Até o momento, testes de HIV eram feitos somente com intermédio de profissionais de saúde em laboratórios, centros de referência e unidades de testagem móvel.
A resolução da Agência Nacional de Vigilância Sanitária (Anvisa) que autoriza o registro de produtos para autoteste de HIV foi publicada no Diário Oficial da União desta segunda-feira (30).
Segundo Mesquita, os testes de farmácia devem alcançar um nicho da população que deixa de se testar por vergonha de ir a um serviço de saúde ou pedir o exame ao seu médico.
O preço do teste não foi revelado, mas há informações de que custaria algo em torno R$ 8 a R$ 10.
Teste de farmácia
Nos Estados Unidos o teste de farmácia foi aprovado em julho e é chamado exame de HIV caseiro.
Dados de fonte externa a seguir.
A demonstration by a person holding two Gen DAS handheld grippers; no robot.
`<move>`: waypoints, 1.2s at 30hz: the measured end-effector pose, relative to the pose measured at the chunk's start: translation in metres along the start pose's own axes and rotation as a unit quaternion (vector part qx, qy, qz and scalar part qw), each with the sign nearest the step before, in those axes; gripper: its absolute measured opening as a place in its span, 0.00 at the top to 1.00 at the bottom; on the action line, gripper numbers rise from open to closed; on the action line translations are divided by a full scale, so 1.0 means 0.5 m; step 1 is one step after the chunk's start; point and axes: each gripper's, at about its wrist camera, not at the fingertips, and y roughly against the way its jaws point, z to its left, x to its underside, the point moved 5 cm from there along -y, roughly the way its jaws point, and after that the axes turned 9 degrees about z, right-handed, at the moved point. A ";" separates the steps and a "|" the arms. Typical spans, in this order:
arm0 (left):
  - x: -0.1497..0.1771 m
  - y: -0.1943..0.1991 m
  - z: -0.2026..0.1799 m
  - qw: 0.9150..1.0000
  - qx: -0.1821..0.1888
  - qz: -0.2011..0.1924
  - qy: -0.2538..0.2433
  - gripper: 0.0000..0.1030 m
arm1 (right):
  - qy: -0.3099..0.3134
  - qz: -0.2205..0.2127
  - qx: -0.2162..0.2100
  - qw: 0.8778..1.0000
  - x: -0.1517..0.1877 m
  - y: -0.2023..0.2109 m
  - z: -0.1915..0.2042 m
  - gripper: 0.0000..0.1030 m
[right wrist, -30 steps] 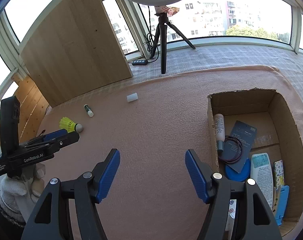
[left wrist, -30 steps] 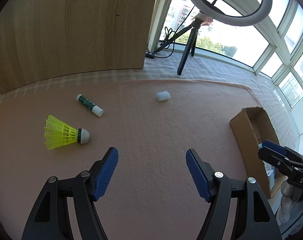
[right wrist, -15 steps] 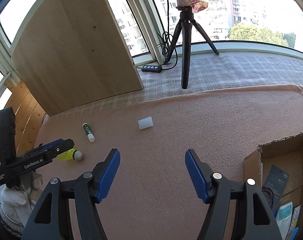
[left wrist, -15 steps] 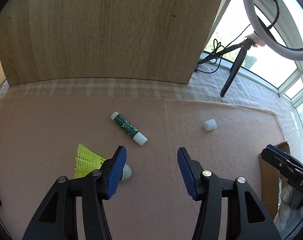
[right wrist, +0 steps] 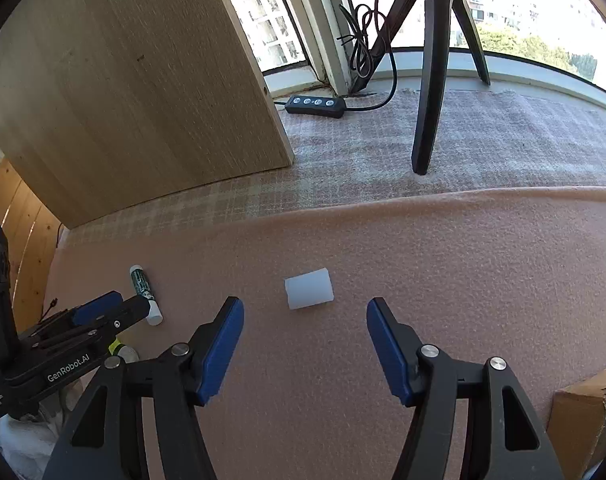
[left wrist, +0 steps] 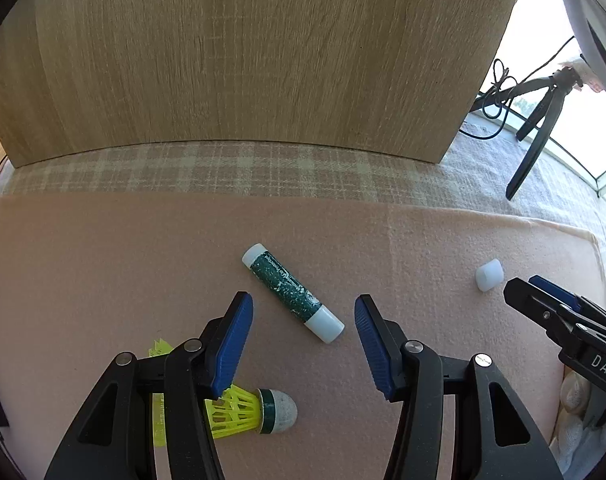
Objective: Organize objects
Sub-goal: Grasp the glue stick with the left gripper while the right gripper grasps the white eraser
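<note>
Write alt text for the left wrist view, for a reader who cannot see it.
The open left gripper hovers over a pink mat, its blue fingers on either side of a green lip balm tube lying diagonally, untouched. A yellow shuttlecock lies below the tube, a small white cap at right near the right gripper, a wooden panel behind.

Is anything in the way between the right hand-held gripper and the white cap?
Nothing visible. The right hand-held gripper is open, with only bare pink mat between it and the white cap lying just ahead.
</note>
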 end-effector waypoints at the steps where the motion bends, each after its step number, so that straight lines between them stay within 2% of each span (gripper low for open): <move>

Ele apresenta o diagnóstico em menos de uma hora e estará disponível para venda até o final do ano.
Foram anos de controvérsia. E um dos motivos era o seguinte: se o resultado for positivo, quem dará apoio psicológico à pessoa que acabou de se submeter ao teste?
Agora, após quase sete anos de análise, o FDA (órgão que regulamenta medicamentos e alimentos nos EUA) liberou teste para venda em farmácias.
O procedimento é rápido e simples: basta colher material da gengiva, esfregando-a com um tipo de cotonete, para, de 20 a 40 minutos depois, obter o resultado.
Por que isso é bom? Se o portador iniciar o uso do coquetel contra a Aids logo após ser infectado, as chances são de mais ou menos 95% de que não transmita o vírus para outros. Além disso, o prognóstico dele é também bem melhor quando o tratamento começa cedo.
Mais: hoje, com as drogas disponíveis, Aids não é mais sentença de morte. É uma doença que, como o diabetes, tem que ser controlada.
Precisão
O teste de farmácia funciona como um teste de gravidez. A pessoa faz o teste em casa, por meio da coleta da saliva.
A saliva de soropositivos contém grandes quantidades de anticorpos contra o HIV, mas baixa carga viral. É por esse motivo que o kit de testagem rápida para HIV utiliza amostras de saliva para detectar ou não o vírus.
O teste – de nome comercial OraQuick – não é 100% preciso.
Uma em cada 12 pessoas pode ter um falso negativo.
Já as chances de falso positivo são bem menores, sendo um para cerca de 5 mil pessoas.
O maior problema, porém, é a chamada ‘janela temporal’: uma pessoa leva cerca de três meses para desenvolver anticorpos para a Aids – e são esses anticorpos que são detectados no teste agora aprovado.
Nesse caso, o melhor é mesmo procurar ajuda de um profissional ou centro de tratamento, para aconselhamento sobre a melhor estratégia a adotar.
Infecção no Brasil
Dados do novo Boletim Epidemiológico de HIV, divulgados nesta segunda-feira, mostram que a taxa de detecção de HIV caiu, mas muito pouco: foi de 20,4 novos casos a cada 100 mil habitantes, em 2013, para 19,7 novos casos a cada 100 mil habitantes em 2014.
O Ministério da Saúde estima que existam aproximadamente 781 mil pessoas vivendo com HIV no Brasil, das quais 83% foram diagnosticadas. Estão em tratamento 405 mil pacientes.
A meta do governo é que, até 2020, 90% das pessoas com HIV sejam diagnosticadas. Entre os diagnosticados, o objetivo é que 90% estejam em tratamento, dos quais 90% tenha a carga viral zerada. É a chamada meta “90 – 90 – 90”.
Cuidado com jovens
Seguindo uma tendência observada nos anos anteriores, o número de novos casos é maior entre os jovens.
“Nos preocupa a situação dos jovens. A Aids precisa ser encarada com a seriedade devida”, disse o ministro da Saúde, Marcelo Castro.